Records provided:
++++++++++

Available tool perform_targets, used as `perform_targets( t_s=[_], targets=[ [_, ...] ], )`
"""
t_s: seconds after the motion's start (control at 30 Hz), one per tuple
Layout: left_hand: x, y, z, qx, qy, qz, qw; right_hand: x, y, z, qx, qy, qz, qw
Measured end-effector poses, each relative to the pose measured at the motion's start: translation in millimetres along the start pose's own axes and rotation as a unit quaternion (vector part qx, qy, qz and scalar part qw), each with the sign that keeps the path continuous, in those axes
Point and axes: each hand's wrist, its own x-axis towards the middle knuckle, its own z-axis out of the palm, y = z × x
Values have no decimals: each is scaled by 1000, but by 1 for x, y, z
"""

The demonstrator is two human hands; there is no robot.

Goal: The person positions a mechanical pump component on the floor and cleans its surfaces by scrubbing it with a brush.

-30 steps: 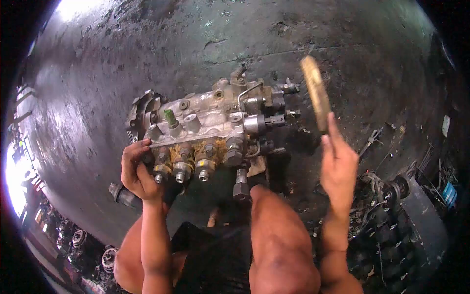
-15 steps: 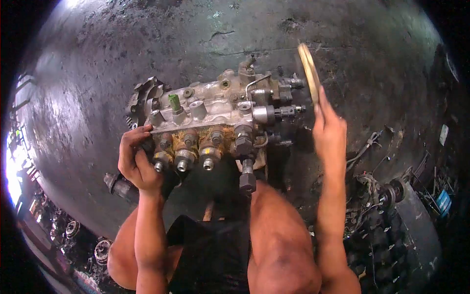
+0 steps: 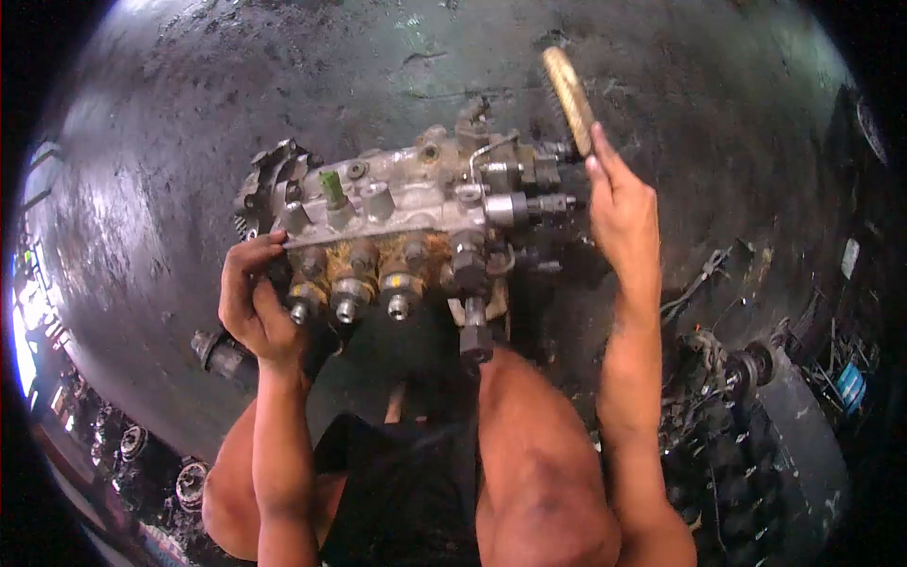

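Observation:
A greasy metal diesel injection pump (image 3: 406, 210) lies in front of me, with rusty-orange dirt along its near side. Three outlet fittings (image 3: 347, 310) and a longer dark fitting (image 3: 474, 340) point toward me. A green plug (image 3: 333, 187) stands on its top. My left hand (image 3: 260, 302) grips the pump's near left corner, fingers curled over the edge. In my right hand (image 3: 625, 213) is a wooden-backed brush (image 3: 570, 99), held by its end and tilted up to the left. Dark bristles show faintly along its left side. It is apart from the pump's body, beyond the right end.
A dark, oily floor (image 3: 236, 76) spreads around the pump. A black cylindrical part (image 3: 222, 357) lies beside my left wrist. Cables and greasy metal parts (image 3: 746, 369) are heaped at the right, and round parts (image 3: 192, 484) lie at the lower left. My knees are close to the pump.
My right hand has moved up and slightly left with the brush, which now leans further left. The pump and my left hand appear shifted slightly up and left in view; the grip is unchanged.

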Motion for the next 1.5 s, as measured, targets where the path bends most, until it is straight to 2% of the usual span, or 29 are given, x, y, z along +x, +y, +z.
perform_targets(
  t_s=[0.07, 0.17, 0.23, 0.3, 0.37, 0.43, 0.47, 0.57, 0.63, 0.73, 0.8, 0.83, 0.9, 0.97, 1.0, 1.03, 1.07, 1.1, 1.17, 1.2, 1.27, 1.37, 1.4, 1.5],
  targets=[
    [0, -3, 1, -22, 2, 0, 1000, -4, -16, -16, -36, -23, 129, 991],
    [5, -4, 0, -8, -1, 9, 1000, -65, -4, -23, 22, 35, 56, 998],
    [6, -3, 2, -17, 11, 13, 1000, -83, 14, -2, 18, 28, -45, 998],
    [6, -2, 3, -30, 14, -8, 999, -57, 25, 17, -18, 39, -17, 999],
    [11, 0, 5, -41, 21, -21, 999, -13, 19, 16, -34, 50, -48, 997],
    [15, 2, 3, -17, 12, -32, 999, -1, -6, -6, -47, 37, 29, 998],
    [18, 0, 4, -22, 17, -26, 999, -9, -4, -13, -61, 78, -17, 995],
    [16, -4, 2, -33, 4, -26, 999, -50, 3, -27, -40, 96, -72, 992],
    [16, -2, 3, -33, 4, -23, 999, -59, -1, -13, -68, 19, -16, 997],
    [17, 3, 4, -24, 11, -42, 999, 6, 5, 2, -106, 4, -6, 994],
    [13, 0, 0, -18, -4, -33, 999, 42, 3, -15, -161, -53, 43, 985],
    [16, -4, 0, -14, -3, -22, 1000, 44, -25, -36, -192, -79, 66, 976],
    [17, -7, 1, -19, 2, -12, 1000, 15, -47, -62, -106, -32, 24, 994],
    [15, -10, 1, -26, -3, 0, 1000, -18, -54, -73, -82, -47, 16, 995],
    [15, -13, 1, -39, -2, 9, 999, -31, -51, -67, -83, -82, 60, 991],
    [13, -13, 0, -50, -6, 15, 999, -34, -49, -55, -140, -153, 122, 971],
    [15, -9, 1, -49, -8, 15, 999, -34, -38, -30, -101, -106, 154, 977],
    [18, -3, 2, -20, -1, 0, 1000, -28, -20, -12, -98, -106, 159, 977],
    [22, 0, 2, 8, 0, -9, 1000, -11, 3, 8, -8, 36, 19, 999],
    [27, -3, 1, -4, -6, -8, 1000, -14, 6, 5, -8, 43, 24, 999],
    [34, -5, 1, -22, -5, -33, 999, -13, 7, -4, 2, 60, -36, 998],
    [52, 0, 1, 0, -24, -40, 999, -54, 4, -21, 35, 77, -3, 996],
    [56, 0, 3, -1, -16, -47, 999, -71, 2, -25, 1, 47, 34, 998],
    [67, 2, 4, 29, -38, -50, 998, -93, 10, -5, 13, 25, 8, 1000]
  ],
)
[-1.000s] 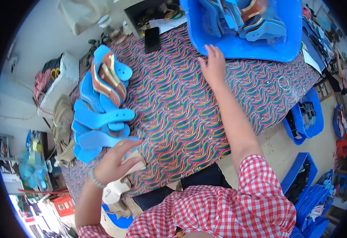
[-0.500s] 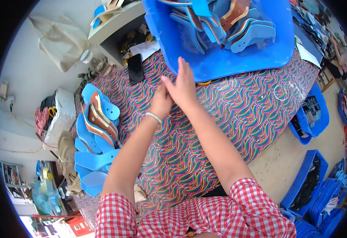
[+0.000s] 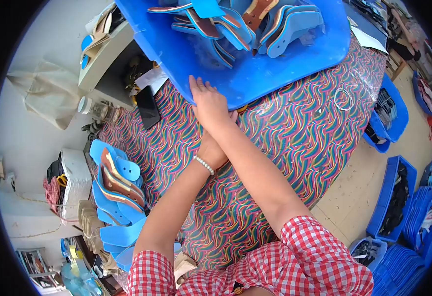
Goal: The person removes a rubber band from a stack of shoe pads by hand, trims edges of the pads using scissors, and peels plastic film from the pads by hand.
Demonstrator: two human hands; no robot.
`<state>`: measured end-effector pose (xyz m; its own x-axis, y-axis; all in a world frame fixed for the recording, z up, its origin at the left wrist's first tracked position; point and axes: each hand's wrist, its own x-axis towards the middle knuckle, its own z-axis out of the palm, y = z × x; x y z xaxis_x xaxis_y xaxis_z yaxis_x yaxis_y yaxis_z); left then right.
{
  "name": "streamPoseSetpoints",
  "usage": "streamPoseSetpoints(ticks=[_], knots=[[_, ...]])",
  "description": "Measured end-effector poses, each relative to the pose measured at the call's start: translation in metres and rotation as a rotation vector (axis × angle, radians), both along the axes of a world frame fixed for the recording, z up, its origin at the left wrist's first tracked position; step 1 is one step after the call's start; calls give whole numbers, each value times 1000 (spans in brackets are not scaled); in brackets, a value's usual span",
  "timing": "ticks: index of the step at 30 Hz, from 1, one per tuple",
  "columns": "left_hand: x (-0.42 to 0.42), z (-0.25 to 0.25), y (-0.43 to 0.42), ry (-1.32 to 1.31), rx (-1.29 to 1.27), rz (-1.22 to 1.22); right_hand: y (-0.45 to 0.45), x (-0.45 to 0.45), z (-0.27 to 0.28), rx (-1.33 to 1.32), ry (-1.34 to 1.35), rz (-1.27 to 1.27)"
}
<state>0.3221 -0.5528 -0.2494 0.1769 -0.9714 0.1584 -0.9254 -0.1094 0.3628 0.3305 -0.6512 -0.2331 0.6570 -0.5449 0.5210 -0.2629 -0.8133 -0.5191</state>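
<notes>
My right hand lies across my left hand, its fingers stretched out beside the near corner of a blue plastic tub. It holds nothing that I can see. Under it, my left hand is largely covered, with a beaded bracelet at its wrist. A fingertip or two pokes out by my right wrist; the other left fingers are hidden. Inside the tub lie several blue and brown shaped insoles. More such insoles are heaped on the table to the left of my left forearm.
A patterned cloth under clear plastic covers the table. On it are a black phone, a jar and a loop of pale cord. Blue bins with dark pieces stand on the floor at right.
My right hand has crossed over the left, covering most of it; before, both hands met side by side with fingers raised. The whole view has shifted and turned slightly.
</notes>
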Motion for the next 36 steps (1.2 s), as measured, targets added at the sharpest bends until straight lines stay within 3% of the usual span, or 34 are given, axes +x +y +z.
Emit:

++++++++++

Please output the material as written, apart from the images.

Available tool perform_targets, used as `perform_targets( t_s=[_], targets=[ [_, ...] ], )`
"""
t_s: seconds after the motion's start (control at 30 Hz), one per tuple
Layout: left_hand: x, y, z, qx, qy, qz, qw; right_hand: x, y, z, qx, qy, qz, qw
Measured end-effector poses, each relative to the pose measured at the motion's start: translation in millimetres along the start pose's own axes and rotation as a unit quaternion (vector part qx, qy, qz and scalar part qw), each with the sign that keeps the path continuous, in those axes
Point and axes: each hand's wrist, its own x-axis towards the middle knuckle, its own z-axis out of the palm, y = z × x
Values have no decimals: each is scaled by 1000, but by 1 for x, y, z
"""

The demonstrator is two human hands; there is no robot.

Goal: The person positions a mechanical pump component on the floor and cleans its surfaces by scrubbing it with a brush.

-30 steps: 
-15 steps: 
+0 steps: 

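Observation:
A greasy metal diesel injection pump (image 3: 406, 210) lies in front of me, with rusty-orange dirt along its near side. Three outlet fittings (image 3: 347, 310) and a longer dark fitting (image 3: 474, 340) point toward me. A green plug (image 3: 333, 187) stands on its top. My left hand (image 3: 260, 302) grips the pump's near left corner, fingers curled over the edge. In my right hand (image 3: 625, 213) is a wooden-backed brush (image 3: 570, 99), held by its end and tilted up to the left. Dark bristles show faintly along its left side. It is apart from the pump's body, beyond the right end.
A dark, oily floor (image 3: 236, 76) spreads around the pump. A black cylindrical part (image 3: 222, 357) lies beside my left wrist. Cables and greasy metal parts (image 3: 746, 369) are heaped at the right, and round parts (image 3: 192, 484) lie at the lower left. My knees are close to the pump.
My right hand has moved up and slightly left with the brush, which now leans further left. The pump and my left hand appear shifted slightly up and left in view; the grip is unchanged.
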
Motion for the next 1.5 s, as measured, targets where the path bends most, until it is straight to 2% of the usual span, or 29 are given, x, y, z along +x, +y, +z.
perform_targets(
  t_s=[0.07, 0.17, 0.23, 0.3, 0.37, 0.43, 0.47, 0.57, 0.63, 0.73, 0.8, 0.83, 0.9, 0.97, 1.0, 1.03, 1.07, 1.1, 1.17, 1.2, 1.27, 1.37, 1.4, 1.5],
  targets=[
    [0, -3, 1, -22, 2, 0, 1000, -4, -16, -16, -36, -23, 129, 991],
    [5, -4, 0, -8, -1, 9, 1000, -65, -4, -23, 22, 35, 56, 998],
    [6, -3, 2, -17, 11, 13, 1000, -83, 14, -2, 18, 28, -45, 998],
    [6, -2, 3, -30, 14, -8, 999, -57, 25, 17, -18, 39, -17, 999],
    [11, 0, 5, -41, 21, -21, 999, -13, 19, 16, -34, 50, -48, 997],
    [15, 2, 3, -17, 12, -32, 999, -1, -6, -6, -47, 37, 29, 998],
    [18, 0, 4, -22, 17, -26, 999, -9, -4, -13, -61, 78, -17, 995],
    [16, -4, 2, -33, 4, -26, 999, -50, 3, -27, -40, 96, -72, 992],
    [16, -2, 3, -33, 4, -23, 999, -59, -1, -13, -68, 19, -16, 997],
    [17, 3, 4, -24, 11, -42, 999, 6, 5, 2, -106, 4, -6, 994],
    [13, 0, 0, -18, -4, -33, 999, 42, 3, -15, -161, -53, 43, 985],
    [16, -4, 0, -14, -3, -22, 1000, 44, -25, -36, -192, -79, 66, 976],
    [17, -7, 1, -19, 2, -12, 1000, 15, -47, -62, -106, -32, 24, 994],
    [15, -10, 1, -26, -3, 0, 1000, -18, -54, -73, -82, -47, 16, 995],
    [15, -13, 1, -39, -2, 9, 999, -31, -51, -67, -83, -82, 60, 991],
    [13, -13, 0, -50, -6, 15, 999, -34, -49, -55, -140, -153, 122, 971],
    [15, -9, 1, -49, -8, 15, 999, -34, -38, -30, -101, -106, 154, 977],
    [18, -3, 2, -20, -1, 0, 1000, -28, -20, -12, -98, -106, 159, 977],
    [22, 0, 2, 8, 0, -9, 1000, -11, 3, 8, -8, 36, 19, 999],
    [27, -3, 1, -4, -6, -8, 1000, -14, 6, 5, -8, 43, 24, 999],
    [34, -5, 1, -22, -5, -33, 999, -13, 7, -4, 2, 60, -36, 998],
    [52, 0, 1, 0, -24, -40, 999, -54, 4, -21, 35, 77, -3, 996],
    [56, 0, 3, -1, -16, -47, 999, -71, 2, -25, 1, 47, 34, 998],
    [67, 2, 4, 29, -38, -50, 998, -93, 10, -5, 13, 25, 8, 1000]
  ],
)
[-1.000s] 
[-0.500s] 
[+0.000s] 
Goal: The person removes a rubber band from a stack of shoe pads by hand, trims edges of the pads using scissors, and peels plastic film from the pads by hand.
Demonstrator: two human hands; no robot.
`<state>`: measured end-effector pose (xyz m; its own x-axis, y-axis; all in a world frame fixed for the recording, z up, its origin at the left wrist's first tracked position; point and axes: each hand's wrist, its own x-axis towards the middle knuckle, its own z-axis out of the palm, y = z × x; x y z xaxis_x xaxis_y xaxis_z yaxis_x yaxis_y yaxis_z); left then right.
{
  "name": "streamPoseSetpoints",
  "usage": "streamPoseSetpoints(ticks=[_], knots=[[_, ...]])",
  "description": "Measured end-effector poses, each relative to the pose measured at the call's start: translation in metres and rotation as a rotation vector (axis × angle, radians), both along the axes of a world frame fixed for the recording, z up, its origin at the left wrist's first tracked position; step 1 is one step after the call's start; calls give whole numbers, each value times 1000 (spans in brackets are not scaled); in brackets, a value's usual span",
  "timing": "ticks: index of the step at 30 Hz, from 1, one per tuple",
  "columns": "left_hand: x (-0.42 to 0.42), z (-0.25 to 0.25), y (-0.43 to 0.42), ry (-1.32 to 1.31), rx (-1.29 to 1.27), rz (-1.22 to 1.22); right_hand: y (-0.45 to 0.45), x (-0.45 to 0.45), z (-0.27 to 0.28), rx (-1.33 to 1.32), ry (-1.34 to 1.35), rz (-1.27 to 1.27)"
}
<state>0.3221 -0.5528 -0.2494 0.1769 -0.9714 0.1584 -0.9254 -0.1094 0.3628 0.3305 -0.6512 -0.2331 0.6570 -0.5449 0.5210 -0.2629 -0.8133 -0.5191</state>
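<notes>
My right hand lies across my left hand, its fingers stretched out beside the near corner of a blue plastic tub. It holds nothing that I can see. Under it, my left hand is largely covered, with a beaded bracelet at its wrist. A fingertip or two pokes out by my right wrist; the other left fingers are hidden. Inside the tub lie several blue and brown shaped insoles. More such insoles are heaped on the table to the left of my left forearm.
A patterned cloth under clear plastic covers the table. On it are a black phone, a jar and a loop of pale cord. Blue bins with dark pieces stand on the floor at right.
My right hand has crossed over the left, covering most of it; before, both hands met side by side with fingers raised. The whole view has shifted and turned slightly.
</notes>
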Motion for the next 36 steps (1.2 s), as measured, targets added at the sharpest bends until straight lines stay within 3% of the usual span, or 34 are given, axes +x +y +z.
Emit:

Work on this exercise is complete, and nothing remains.